4 de diciembre | TODOS
«Y [Cristo] no entró para ofrecerse muchas veces, como entra el sumo sacerdote en el lugar santísimo cada año con sangre ajena. De otra manera le hubiera sido necesario padecer muchas veces desde el principio del mundo; pero ahora, en la consumación de los tiempos, se presentó una vez para siempre por el sacrificio de sí mismo para quitar de en medio el pecado» (Heb. 9: 25-26).

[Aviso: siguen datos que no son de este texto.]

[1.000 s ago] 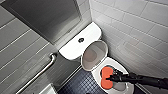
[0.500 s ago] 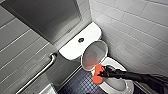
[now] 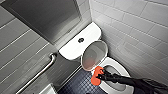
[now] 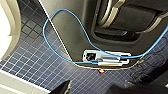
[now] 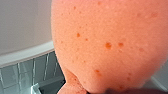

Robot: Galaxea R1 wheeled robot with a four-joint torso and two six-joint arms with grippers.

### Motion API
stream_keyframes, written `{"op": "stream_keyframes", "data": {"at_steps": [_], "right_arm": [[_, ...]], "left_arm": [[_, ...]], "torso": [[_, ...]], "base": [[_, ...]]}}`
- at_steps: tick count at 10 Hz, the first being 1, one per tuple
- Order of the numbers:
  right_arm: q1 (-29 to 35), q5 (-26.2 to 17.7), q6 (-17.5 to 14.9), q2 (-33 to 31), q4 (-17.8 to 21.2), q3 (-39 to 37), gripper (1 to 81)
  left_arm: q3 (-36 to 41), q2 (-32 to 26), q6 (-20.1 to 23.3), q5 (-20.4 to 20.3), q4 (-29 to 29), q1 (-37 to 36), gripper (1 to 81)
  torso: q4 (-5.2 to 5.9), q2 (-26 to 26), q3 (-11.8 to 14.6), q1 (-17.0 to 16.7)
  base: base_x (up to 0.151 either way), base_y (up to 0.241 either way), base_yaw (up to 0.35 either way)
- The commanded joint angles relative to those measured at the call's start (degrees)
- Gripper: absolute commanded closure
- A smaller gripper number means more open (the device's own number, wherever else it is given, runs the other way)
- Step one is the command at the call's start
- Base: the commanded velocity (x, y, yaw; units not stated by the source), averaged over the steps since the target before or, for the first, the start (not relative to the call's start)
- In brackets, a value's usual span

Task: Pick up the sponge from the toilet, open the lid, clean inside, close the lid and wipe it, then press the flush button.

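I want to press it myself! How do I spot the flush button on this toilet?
Look at the white toilet in the corner of the tiled walls. Behind its raised lid lies the flat cistern top, and near its middle sits the flush button. It is the only small dark round spot on all that white.

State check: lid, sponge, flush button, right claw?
lid: raised, bowl open.
sponge: gripped, at the rim of the toilet; contact unclear.
right claw: shut on sponge.
flush button: nothing touching it.
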Motion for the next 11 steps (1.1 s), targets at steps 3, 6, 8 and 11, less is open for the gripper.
{"op": "stream_keyframes", "data": {"at_steps": [3, 6, 8, 11], "right_arm": [[-0.3, -4.1, 0.6, -2.4, -1.3, 10.9, 81.1], [-2.9, -5.5, 0.7, -10.9, -1.5, 21.0, 81.1], [-4.7, -5.4, 0.8, -14.3, -1.5, 23.9, 81.1], [-5.8, -4.5, 2.3, -18.7, -1.5, 25.2, 81.1]], "left_arm": [[-0.5, -0.2, 0.3, 5.2, 0.1, 3.0, 1.0], [-0.5, -0.1, 0.4, 5.2, 0.2, 3.0, 1.0], [-0.5, -0.2, 0.3, 5.2, 0.2, 3.0, 1.0], [-0.5, -0.2, 0.3, 5.2, 0.1, 3.0, 1.0]], "torso": [[0.00, 0.0, 0.0, 0.0], [0.00, 0.0, 0.0, 0.0], [0.00, 0.0, 0.0, 0.0], [0.00, 0.0, 0.0, 0.0]], "base": [[0.000, 0.000, 0.000], [0.000, 0.000, 0.000], [0.000, 0.000, 0.000], [0.000, 0.000, 0.000]]}}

En los tiempos de Israel, el pecador, al reconocer que había pecado, llevaba un animal al altar, colocaba la mano sobre su cabeza para transferirle sus pecados, y después lo sacrificaba con sus propias manos. La muerte del animal representaba la muerte del propio pecador. El sacrificio era un símbolo de cómo afronta Dios el pecado del ser humano. Alcanzar la salvación requiere la sangre de una víctima inocente. No hay perdón sin derramamiento de sangre. En los tiempos del AT moría a menudo un cordero, pero ese animalito simbolizaba al Señor Jesucristo, que moriría un día en la cruz del Calvario.
Éramos nosotros los que merecíamos morir porque pecamos, pero, al pedir perdón, le decimos a Dios: «Señor, reconozco que he pecado y siento que merezco morir, pero tengo miedo de morir, ¿puedes perdonarme?». Y la única manera en que Dios podría librarnos es permitiendo que otro muriera en nuestro lugar. Ese otro fue Jesús.

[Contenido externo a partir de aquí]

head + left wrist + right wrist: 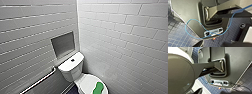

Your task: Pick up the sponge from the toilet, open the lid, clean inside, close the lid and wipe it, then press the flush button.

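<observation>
Bright and even in the head view, with soft white light spread over the tiled walls (120, 32) and no hard shadows. Glints faintly off the toilet (70, 68) tank and along the grab rail (40, 80). Darkens inside the wall niche (62, 44) and in the corner beside the tank. Bows the tile joints toward the edges, wide-angle fashion. Much dimmer in both wrist views, heavy with shade; pale sheen on the blue floor tiles (176, 33), a small orange light (214, 38) glowing.
</observation>
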`<state>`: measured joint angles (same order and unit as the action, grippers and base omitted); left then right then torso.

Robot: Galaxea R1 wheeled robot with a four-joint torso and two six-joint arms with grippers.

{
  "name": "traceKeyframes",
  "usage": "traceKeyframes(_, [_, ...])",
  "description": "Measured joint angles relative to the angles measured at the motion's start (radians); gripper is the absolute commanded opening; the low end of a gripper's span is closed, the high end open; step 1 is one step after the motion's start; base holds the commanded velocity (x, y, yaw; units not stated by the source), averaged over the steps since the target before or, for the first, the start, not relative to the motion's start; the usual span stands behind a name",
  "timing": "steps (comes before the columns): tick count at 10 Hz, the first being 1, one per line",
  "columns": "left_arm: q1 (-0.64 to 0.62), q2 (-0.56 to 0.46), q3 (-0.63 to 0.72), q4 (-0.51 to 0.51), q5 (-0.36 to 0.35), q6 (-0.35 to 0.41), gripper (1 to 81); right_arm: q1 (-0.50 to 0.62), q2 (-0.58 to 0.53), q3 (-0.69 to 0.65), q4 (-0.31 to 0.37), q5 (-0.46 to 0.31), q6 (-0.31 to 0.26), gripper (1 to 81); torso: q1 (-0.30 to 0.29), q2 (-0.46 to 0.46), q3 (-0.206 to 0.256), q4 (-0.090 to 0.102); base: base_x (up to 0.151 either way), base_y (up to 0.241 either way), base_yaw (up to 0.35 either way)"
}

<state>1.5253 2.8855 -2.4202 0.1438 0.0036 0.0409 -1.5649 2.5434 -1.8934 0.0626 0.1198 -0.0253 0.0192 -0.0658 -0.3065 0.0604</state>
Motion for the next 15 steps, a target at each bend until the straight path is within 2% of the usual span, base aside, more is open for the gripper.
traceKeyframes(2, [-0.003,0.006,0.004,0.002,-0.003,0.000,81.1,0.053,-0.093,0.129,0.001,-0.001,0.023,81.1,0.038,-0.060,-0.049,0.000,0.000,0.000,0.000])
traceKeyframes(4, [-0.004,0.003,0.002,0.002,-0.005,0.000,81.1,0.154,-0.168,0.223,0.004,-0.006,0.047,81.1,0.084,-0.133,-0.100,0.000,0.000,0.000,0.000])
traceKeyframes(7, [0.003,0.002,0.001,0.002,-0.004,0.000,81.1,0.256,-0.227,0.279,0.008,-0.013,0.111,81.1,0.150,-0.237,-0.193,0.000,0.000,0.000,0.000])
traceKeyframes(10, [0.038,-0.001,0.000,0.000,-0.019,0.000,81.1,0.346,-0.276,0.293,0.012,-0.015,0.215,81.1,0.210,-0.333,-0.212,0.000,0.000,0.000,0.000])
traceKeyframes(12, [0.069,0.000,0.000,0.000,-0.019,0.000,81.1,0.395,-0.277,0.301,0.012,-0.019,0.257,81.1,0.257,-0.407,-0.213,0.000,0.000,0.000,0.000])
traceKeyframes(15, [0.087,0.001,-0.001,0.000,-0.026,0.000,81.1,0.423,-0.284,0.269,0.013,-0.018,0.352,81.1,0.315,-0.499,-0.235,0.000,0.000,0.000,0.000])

Él no merecía morir. Era completamente inocente. Como humano fue tentado en todo pero sin pecado; solo merecía, pues, la vida, y sin embargo se entregó voluntariamente para morir por nosotros. Fue una muerte expiatoria en nuestro favor.

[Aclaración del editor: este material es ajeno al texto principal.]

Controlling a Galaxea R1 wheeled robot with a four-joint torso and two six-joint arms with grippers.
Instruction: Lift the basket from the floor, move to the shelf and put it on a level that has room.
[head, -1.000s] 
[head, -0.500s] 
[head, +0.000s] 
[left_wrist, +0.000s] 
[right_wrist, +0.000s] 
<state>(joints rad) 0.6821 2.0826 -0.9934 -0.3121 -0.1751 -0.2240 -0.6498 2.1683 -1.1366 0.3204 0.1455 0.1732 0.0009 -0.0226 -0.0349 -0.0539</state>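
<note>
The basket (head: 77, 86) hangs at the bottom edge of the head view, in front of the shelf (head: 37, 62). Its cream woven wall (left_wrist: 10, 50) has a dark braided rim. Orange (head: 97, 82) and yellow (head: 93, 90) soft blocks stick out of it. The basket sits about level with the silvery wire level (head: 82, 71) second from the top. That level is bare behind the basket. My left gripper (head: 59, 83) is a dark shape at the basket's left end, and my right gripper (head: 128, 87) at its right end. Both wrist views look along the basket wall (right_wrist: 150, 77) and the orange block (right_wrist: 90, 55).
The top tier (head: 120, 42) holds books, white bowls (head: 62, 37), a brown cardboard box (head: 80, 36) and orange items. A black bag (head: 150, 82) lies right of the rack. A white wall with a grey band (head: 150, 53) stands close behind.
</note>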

Después de morir en la cruz, Cristo resucitó y, como hemos leído en el texto de hoy, fue a su Padre con el sacrificio de sí mismo ya consumado. Y lo hizo solo una vez y para siempre.
En Acción
¿Aceptas hoy la realidad del sacrificio de Cristo en tu vida? Y gracias a ello, ¿vives con una conciencia limpia al fin? De no ser así, plantéate si aún no has captado el valor de la Cruz y la inmensidad del amor de Dios.